While the AML Shop helps financial institutions and other organizations determine the technology needed to fight money laundering, ThinkData Works provides machine learning (AI) software to pore over massive amounts of data to connect dots between millions of transactions to uncover potentially suspicious ones.

Smith points to real estate transactions in Vancouver as an example, where ThinkData can access public data for sales to find ones linked to bad actors.

“For example, there could be a home worth $20 million, where criminals use shell companies to buy and sell the home in a short span,” he says.

“They buy a house with a numbered company for a particular dollar amount, and they buy the house again as a person for a profit and then record that.”

It’s not just real estate; it can be money moving between numbered companies. Some illegal deals may even appear as venture-capital investment in startups that aren’t startups at all.

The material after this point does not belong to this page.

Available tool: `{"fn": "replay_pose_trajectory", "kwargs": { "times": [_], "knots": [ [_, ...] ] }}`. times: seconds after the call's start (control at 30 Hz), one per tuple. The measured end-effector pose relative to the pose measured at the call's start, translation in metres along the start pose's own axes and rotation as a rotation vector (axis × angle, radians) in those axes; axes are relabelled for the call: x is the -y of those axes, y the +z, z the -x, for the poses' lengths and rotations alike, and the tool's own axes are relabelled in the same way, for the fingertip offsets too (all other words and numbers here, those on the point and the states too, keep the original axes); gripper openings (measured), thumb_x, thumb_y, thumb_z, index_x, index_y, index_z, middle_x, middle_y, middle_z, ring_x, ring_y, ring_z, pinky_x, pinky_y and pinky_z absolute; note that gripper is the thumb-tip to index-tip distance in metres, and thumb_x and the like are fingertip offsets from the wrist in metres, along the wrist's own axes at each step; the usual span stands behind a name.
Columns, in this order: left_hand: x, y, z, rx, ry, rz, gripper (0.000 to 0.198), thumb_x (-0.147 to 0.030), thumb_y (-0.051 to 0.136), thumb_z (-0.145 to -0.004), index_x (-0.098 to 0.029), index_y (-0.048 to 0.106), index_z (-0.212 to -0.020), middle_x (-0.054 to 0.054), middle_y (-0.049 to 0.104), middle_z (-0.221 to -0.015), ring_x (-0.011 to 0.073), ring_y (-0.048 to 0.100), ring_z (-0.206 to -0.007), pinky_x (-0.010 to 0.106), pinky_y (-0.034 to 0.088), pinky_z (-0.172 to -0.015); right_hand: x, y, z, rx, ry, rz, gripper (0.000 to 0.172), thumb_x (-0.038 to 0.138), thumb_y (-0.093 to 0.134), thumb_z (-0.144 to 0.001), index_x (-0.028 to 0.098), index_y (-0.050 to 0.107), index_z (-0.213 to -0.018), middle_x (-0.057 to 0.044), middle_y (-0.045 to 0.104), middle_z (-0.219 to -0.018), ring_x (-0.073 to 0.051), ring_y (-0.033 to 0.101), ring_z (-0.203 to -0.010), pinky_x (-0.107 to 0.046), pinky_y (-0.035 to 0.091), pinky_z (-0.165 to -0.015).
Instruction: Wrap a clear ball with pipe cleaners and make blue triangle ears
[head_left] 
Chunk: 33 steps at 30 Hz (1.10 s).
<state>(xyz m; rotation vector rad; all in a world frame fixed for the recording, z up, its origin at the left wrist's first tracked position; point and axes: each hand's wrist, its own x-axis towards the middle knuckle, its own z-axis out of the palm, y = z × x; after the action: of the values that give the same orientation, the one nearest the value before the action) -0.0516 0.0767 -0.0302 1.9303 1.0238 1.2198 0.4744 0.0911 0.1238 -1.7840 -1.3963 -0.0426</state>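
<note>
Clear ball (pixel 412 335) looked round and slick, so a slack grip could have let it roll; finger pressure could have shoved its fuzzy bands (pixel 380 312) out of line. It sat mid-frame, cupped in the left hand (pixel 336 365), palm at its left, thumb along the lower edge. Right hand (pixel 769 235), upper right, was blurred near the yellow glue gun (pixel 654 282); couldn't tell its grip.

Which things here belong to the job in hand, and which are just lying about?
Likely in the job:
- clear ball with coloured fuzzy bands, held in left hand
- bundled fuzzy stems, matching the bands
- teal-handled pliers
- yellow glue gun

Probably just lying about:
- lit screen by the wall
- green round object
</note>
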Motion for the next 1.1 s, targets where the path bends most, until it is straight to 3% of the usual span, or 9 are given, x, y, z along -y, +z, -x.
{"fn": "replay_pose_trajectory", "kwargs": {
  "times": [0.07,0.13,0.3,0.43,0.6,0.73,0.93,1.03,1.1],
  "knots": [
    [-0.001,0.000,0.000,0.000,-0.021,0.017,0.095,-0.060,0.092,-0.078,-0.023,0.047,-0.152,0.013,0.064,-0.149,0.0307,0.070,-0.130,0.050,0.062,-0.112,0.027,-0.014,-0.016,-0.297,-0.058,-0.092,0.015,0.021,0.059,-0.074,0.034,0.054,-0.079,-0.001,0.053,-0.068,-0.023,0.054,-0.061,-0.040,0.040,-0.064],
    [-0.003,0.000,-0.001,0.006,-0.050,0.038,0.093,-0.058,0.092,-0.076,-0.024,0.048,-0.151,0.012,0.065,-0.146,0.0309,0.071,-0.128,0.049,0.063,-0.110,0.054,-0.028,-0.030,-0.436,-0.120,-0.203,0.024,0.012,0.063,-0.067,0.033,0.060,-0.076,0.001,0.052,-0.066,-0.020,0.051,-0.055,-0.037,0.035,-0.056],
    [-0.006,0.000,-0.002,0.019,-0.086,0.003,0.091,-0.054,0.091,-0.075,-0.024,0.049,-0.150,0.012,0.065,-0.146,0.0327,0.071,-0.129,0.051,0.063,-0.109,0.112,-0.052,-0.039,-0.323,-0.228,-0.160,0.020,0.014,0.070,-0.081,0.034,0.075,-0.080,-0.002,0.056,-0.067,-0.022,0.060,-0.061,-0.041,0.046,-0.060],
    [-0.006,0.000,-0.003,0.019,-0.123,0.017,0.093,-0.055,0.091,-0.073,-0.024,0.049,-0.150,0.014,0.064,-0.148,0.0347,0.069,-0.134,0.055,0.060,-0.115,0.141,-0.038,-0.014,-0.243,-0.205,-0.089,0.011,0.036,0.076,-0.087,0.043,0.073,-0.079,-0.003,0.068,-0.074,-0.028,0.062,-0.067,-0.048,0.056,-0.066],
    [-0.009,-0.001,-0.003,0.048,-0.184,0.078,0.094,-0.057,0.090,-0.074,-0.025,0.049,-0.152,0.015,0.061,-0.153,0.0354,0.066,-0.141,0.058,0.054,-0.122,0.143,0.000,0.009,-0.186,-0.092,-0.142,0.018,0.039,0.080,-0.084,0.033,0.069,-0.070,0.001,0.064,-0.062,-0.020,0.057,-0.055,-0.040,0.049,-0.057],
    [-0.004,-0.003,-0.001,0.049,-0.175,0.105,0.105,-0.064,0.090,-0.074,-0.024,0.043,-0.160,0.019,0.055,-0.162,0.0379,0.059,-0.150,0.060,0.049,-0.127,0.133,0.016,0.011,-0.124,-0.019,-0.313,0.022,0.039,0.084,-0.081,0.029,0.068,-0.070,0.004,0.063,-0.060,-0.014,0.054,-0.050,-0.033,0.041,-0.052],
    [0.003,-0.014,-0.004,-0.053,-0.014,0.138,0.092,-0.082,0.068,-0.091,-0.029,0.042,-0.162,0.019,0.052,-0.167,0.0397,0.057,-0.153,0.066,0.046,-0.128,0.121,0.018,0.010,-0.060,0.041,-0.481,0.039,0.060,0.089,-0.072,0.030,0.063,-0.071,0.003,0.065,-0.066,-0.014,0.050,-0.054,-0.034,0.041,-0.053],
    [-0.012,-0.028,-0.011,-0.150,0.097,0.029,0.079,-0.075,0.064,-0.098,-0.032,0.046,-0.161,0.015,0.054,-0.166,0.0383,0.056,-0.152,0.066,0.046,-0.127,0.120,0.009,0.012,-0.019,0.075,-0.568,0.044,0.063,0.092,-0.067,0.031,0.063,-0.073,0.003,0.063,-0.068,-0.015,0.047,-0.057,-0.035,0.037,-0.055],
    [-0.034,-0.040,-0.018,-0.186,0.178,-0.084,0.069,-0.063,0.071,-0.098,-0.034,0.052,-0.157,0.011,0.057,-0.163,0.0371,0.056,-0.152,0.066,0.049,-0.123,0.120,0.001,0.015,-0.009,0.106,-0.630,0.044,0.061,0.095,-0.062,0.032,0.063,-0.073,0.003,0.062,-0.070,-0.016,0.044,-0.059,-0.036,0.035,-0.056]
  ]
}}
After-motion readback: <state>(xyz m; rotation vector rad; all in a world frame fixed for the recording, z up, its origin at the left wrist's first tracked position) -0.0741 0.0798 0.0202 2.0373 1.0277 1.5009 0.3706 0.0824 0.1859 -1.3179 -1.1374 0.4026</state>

Often involving different jurisdictions and financial institutions, banks have difficulty tracking these activities on their own.

“Consider that real estate data are external data, which banks generally don’t have easy access to, but it is publicly available so we analyze it for them,” Smith says.

Governments also recognize the challenge, including Manitoba’s — which recently announced more resources, including hiring experts to track illicit transactions.

“The hope is to be able to identify money-laundering operations within the province,” the Manitoba government stated in an email to the Free Press. In turn, this may lead to more seizures of ill-gotten assets to help with the cost of crime and enforcement, it adds.

Of course, you might wonder what this has to do with your finances. As the Cullen Commission noted, dirty money has its origins in crimes — like the sale of fentanyl and methamphetamine — that destroy communities.

Additionally it permits criminals “to compete in the marketplace with those who feel constrained to earn their money honestly and pay their fair share of the burden of maintaining the benefits of living in a community,” it added.

Simply put illegal money can distort economic activity.

Indeed, a 2019 report by Canadians for Tax Fairness noted that since 2008 in the Greater Toronto Area, about $28 billion in homes were bought by companies with anonymous ownership, many involving cash deals and financing through unregulated lenders.

While Li notes the vast majority of transactions are legitimate, the challenge is finding the illegal ones “that still happen frequently enough to contribute to the rising price of real estate where the average Canadian has a tough time buying a home.”